◆ **EXERCISE OBJECTIVE**:
Beginning with the first line of the data below, reproduce every line unchanged, ending with the line that holds "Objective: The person".

*** Opening of LISTED ENTRIES ***

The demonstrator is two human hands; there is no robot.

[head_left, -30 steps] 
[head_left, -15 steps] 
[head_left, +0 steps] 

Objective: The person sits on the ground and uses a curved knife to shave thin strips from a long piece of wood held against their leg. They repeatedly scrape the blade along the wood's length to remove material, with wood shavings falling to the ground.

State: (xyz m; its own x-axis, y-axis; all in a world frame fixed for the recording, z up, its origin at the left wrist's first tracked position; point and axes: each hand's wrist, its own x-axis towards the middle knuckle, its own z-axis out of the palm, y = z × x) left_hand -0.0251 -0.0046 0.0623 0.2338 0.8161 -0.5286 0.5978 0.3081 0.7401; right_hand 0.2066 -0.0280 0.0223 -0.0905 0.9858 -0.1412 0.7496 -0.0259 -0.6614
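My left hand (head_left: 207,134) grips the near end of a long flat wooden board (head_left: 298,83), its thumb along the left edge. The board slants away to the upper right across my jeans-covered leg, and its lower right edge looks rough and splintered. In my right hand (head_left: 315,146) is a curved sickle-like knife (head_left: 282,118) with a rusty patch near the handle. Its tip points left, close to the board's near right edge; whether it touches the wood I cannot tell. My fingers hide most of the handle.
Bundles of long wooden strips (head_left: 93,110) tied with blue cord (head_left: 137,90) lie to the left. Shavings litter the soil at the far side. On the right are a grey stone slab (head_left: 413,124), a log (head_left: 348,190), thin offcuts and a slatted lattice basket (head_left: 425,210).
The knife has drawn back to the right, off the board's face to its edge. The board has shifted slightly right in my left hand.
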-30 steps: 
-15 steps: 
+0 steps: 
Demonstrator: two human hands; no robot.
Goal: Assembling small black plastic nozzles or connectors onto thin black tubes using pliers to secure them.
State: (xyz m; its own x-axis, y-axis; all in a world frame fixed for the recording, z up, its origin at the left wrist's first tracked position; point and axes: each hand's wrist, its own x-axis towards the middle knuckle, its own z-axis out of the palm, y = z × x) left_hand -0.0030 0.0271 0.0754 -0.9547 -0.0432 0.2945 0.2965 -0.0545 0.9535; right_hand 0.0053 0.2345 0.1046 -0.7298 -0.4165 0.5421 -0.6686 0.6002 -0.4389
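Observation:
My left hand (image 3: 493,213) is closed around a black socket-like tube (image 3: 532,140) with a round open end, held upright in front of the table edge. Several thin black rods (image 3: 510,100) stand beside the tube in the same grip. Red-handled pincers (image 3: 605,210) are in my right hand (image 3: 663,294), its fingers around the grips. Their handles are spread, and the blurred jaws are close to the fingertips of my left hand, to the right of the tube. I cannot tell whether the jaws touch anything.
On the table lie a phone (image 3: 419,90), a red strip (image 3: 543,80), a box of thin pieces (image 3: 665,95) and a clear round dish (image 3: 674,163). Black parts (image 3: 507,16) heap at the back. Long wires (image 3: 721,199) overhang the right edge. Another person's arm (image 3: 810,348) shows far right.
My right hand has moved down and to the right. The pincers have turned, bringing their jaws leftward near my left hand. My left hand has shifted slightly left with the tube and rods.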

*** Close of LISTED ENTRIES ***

◆ **ANSWER FOR THIS EXERCISE**:
The demonstrator is two human hands; there is no robot.

[head_left, -30 steps] 
[head_left, -15 steps] 
[head_left, +0 steps] 

Objective: The person sits on the ground and uses a curved knife to shave thin strips from a long piece of wood held against their leg. They repeatedly scrape the blade along the wood's length to remove material, with wood shavings falling to the ground.

With that, the output is complete.